ここ何カ月か、ずっと美樹のことを思っては悲しくなり、いつか「戻ってきてくれないか」とばかりに過去の話しを延々と繰り返してきた。
いまも美樹に会いたい気持ちに変わりはないけれど、思えば思うほどもう会えないという事実に向き合うことになる。
とくにここ二、三日は、美樹の幻影を追いつつももうそれは遠くはるか向こうにしかないんだな、と思うようになった。
40年前に美樹と会って毎日のように一緒にいたことは、全て思い出。
前々から申し込んでいて待機リストに入っていたアルバイトを始めたのが、1985年の2月6日。すでに働いていた友人から雇用元の状況を聞いていて、この1週間だか3日前くらいから、「今度こういうアルバイトをすることになると思う」という話しを美樹にしていた。

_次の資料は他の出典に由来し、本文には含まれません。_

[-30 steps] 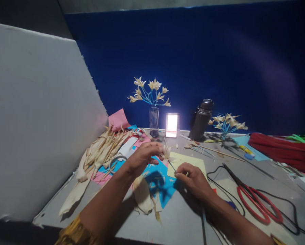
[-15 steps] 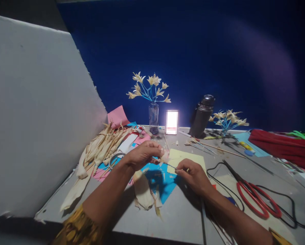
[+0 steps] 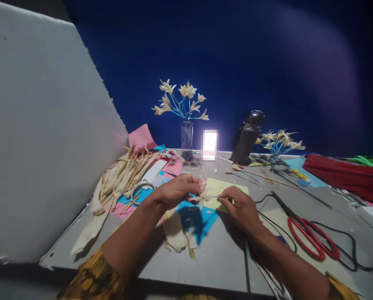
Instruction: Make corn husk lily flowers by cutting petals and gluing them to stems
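My left hand (image 3: pixel 177 191) is closed in a pinch on a small cream husk flower (image 3: pixel 206 193), held just above the table. My right hand (image 3: pixel 240 205) is closed too, pinching the thin blue stem (image 3: pixel 216 197) that runs into that flower. Both hands hover over blue paper (image 3: pixel 201 216) and a yellow sheet (image 3: pixel 219 189). A loose husk piece (image 3: pixel 174 233) lies below my left wrist.
A pile of dry husk strips (image 3: pixel 123 179) lies left, beside a grey board (image 3: pixel 42 137). Behind stand a glass vase of husk flowers (image 3: pixel 186 139), a bright phone (image 3: pixel 209 144), a dark flask (image 3: pixel 247 137) and another flower bunch (image 3: pixel 278 146). Red scissors (image 3: pixel 311 239) and a black cable (image 3: pixel 351 250) lie right.
The flower has tipped down and lies lower between my hands. My right hand has moved up and closer to my left. The view has shifted slightly.
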Tool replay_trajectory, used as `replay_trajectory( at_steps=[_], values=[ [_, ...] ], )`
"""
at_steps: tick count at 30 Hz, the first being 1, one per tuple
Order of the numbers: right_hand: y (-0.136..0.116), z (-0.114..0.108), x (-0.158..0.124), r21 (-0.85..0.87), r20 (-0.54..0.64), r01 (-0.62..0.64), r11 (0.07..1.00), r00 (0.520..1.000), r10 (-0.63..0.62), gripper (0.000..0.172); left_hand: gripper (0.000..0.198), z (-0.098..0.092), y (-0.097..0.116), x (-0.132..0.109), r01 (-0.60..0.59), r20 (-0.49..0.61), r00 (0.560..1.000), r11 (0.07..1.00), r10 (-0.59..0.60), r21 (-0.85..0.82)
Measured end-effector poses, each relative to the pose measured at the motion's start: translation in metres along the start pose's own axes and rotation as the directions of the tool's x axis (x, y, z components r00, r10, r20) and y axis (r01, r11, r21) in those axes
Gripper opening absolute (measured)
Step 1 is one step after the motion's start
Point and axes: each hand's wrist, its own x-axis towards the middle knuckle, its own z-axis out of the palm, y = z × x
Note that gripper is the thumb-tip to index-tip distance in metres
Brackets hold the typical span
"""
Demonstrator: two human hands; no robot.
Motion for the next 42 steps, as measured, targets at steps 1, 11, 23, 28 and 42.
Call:
replay_trajectory(
  at_steps=[1, 11, 23, 28, 42],
  values=[
    [0.0, 0.0, 0.0, -0.001, -0.004, 0.001, 1.0, 1.0, -0.001, 0.011, 0.027, 0.0, -0.001, 0.0, -0.004, -0.012, 1.0, 1.0, 0.004, -0.011],
    [-0.002, 0.0, 0.002, 0.054, -0.009, -0.042, 0.998, 0.999, 0.042, 0.012, 0.036, -0.003, -0.01, -0.018, -0.18, -0.209, 0.964, 0.983, 0.167, -0.044],
    [-0.005, 0.0, 0.002, 0.068, -0.002, -0.031, 0.997, 1.0, 0.031, 0.013, 0.021, -0.001, -0.015, -0.013, -0.139, -0.325, 0.937, 0.99, 0.125, -0.018],
    [-0.003, 0.0, 0.002, 0.055, 0.011, -0.035, 0.998, 0.999, 0.034, 0.013, 0.02, -0.001, -0.016, -0.01, -0.172, -0.36, 0.919, 0.985, 0.158, -0.007],
    [-0.011, -0.002, 0.009, 0.34, 0.1, -0.231, 0.912, 0.973, 0.209, 0.016, 0.021, 0.012, -0.032, 0.005, -0.187, -0.246, 0.959, 0.965, 0.139, -0.184]
  ],
)
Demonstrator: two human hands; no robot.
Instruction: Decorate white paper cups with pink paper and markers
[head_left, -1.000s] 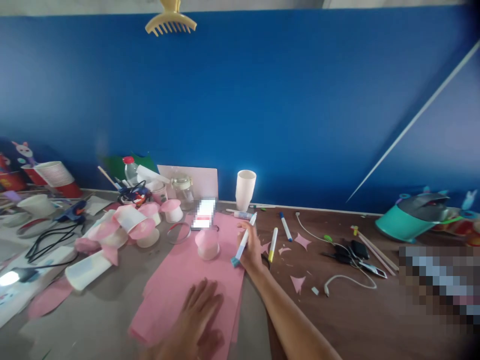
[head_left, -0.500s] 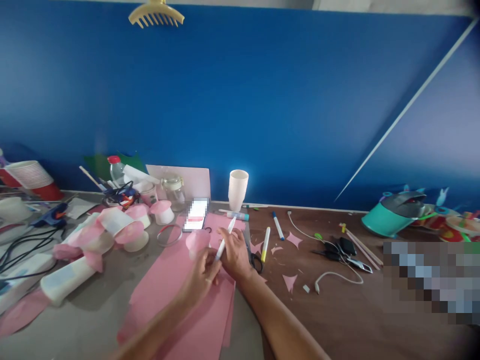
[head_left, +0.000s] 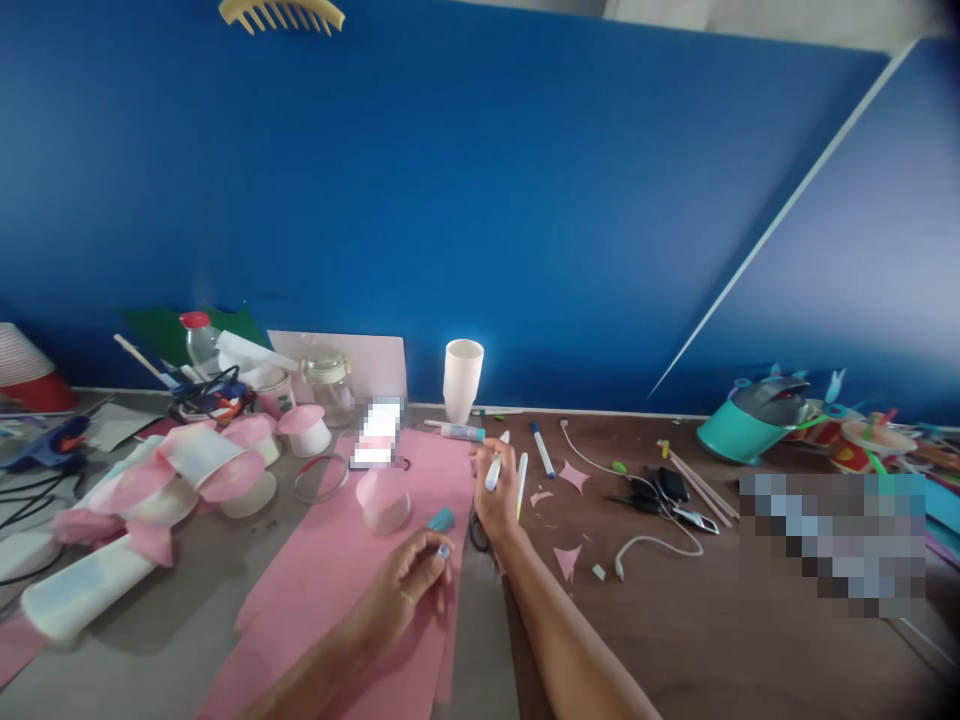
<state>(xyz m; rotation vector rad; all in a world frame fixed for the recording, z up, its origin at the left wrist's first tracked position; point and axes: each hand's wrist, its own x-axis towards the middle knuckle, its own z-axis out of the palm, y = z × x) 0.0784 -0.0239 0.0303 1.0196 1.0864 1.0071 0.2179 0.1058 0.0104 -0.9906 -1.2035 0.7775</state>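
Observation:
My right hand (head_left: 496, 490) is closed round a white marker pen (head_left: 495, 464), its tip pointing up and away from me. My left hand (head_left: 409, 590) pinches the pen's blue cap (head_left: 442, 520) over a long pink paper sheet (head_left: 337, 590) lying on the table. Just beyond my hands stands an upturned white cup with a pink top (head_left: 382, 498). A phone (head_left: 376, 432) lies at the far end of the pink sheet.
White and pink paper cups (head_left: 202, 465) crowd the left side, beside a glue gun (head_left: 45, 447) and cables. A tall white cup (head_left: 460, 380) stands at the blue wall. Markers (head_left: 541, 448), black scissors (head_left: 477, 530), pink paper scraps, a white cable (head_left: 652, 542) and a teal bowl (head_left: 739, 430) lie to the right.
My left hand rose from the pink sheet, met the pen in my right hand and pulled off its blue cap. The two hands have moved apart again.

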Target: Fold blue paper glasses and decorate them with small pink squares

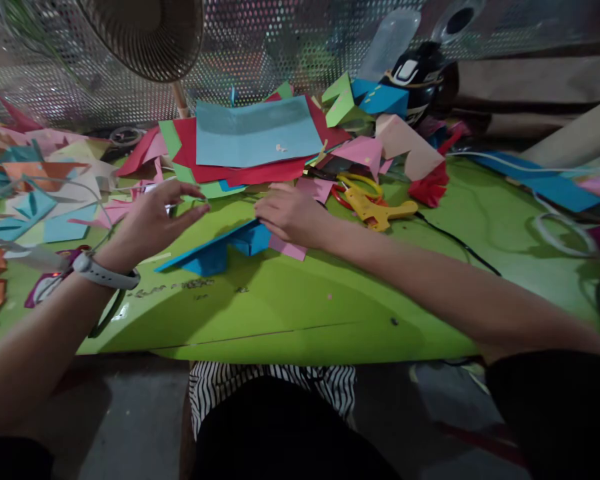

「このアルバイトを始めると、月金で朝から夕方までのフルタイムだから、今までのようには会えなくなるよ」という話しをした記憶がある。
で、働きだす直前に、美樹の依頼した弁護士から速達が届き、急に別れることになったはず。ここら辺の記憶はあまりない。
働きだして1週間、やっときた休日に美樹の部屋に行くも、会えなかったような記憶がある。 その休日は美樹の誕生日である2月11日だったはず。
あぁ、夜に行ったらいなくて、手持ちの封筒に10円玉入れて「電話ください」とドアの隙間から部屋に落とし入れたような記憶がある。 でももちろん電話は来なかった。
今日も猛烈な暑さで、「果たしてこの暑さが収まる日々が来るのだろうか」という感じだが、きっと11月10日の美樹の命日の頃には、新潟でも涼しくなっているだろう。
行っても墓参りできるわけではなく、元夫にも会えるわけでもないし、通っていた教会の人たちと会えるような立場でもない。
美樹と夫の住んでいたアパートは既に取り壊された。だから行っても無為に終わるだけなのだが、さてどうしようかなぁ。